Paglieri, F., Focaroli, V., Bramlett, J., Tierno, V., McIntyre, J., Addessi, E., Evans, T. A., & Beran, M. J. (2013).  The hybrid delay task: Can capuchin monkeys (Cebus apella) sustain a delay after an initial choice to do so? Behavioural Processes, 94, 45-54.

Choosing to wait for a better outcome (delay choice) and sustaining the delay prior to that outcome (delay maintenance) are both prerequisites for successful self-control in inter-temporal choices. However, most existing experimental methods test these skills in isolation from each other, and no significant correlation has been observed in performance across these tasks. In this study we introduce a new paradigm, the hybrid delay task, which combines an initial delay choice with a subsequent delay maintenance stage. This allows testing how often choosing to wait is paired with the actual ability to do so.
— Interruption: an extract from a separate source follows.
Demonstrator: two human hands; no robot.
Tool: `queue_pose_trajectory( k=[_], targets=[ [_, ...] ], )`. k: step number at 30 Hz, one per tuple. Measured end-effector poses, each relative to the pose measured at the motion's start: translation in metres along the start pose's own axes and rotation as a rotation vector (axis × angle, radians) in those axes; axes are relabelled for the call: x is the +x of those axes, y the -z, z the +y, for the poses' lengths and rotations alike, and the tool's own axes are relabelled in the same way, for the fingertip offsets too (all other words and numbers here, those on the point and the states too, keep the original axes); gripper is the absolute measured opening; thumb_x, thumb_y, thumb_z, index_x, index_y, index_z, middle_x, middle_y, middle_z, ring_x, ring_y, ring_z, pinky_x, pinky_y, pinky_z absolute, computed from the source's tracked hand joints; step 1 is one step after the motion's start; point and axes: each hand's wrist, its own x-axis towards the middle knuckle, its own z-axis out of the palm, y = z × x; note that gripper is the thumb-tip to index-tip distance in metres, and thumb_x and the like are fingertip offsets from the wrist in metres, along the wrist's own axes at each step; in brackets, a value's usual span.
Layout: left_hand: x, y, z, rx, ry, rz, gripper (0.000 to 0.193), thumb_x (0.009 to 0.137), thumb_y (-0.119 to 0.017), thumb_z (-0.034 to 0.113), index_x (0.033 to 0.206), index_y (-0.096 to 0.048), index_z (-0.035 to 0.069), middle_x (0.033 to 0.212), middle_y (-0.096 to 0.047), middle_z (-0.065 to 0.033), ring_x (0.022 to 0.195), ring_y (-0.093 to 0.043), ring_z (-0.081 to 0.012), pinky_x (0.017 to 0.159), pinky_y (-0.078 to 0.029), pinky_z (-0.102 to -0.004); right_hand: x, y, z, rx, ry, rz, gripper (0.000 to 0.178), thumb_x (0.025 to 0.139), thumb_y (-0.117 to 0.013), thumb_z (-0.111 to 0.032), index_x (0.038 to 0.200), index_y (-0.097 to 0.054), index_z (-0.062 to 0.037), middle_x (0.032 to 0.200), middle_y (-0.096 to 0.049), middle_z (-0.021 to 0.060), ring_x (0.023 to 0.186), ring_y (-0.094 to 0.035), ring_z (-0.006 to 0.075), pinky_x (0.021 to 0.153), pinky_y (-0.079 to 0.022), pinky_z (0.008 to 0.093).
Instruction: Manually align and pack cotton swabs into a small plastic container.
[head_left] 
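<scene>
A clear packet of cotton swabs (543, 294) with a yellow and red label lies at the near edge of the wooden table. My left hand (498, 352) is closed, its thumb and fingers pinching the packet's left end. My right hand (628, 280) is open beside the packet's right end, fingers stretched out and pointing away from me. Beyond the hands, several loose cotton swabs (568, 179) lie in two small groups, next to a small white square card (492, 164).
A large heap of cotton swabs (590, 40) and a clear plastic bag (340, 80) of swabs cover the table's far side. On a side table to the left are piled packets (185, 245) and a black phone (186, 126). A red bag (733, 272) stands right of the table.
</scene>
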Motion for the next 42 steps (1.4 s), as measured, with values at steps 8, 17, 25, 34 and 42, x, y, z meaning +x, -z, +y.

We tested 18 capuchin monkeys (Cebus apella) from two laboratories in various conditions, and we found that subjects frequently chose the delayed reward but then failed to wait for it, due to poor delay maintenance. However, performance improved with experience and different behavioral responses for error correction were evident. These findings have far reaching implications: if such a high error rate was observed also in other species (possibly including Homo sapiens), this may indicate that delay choice tasks that make use of salient, prepotent stimuli do not reliably assess generalized self-control, insofar as choosing to wait does not entail always being able to do so.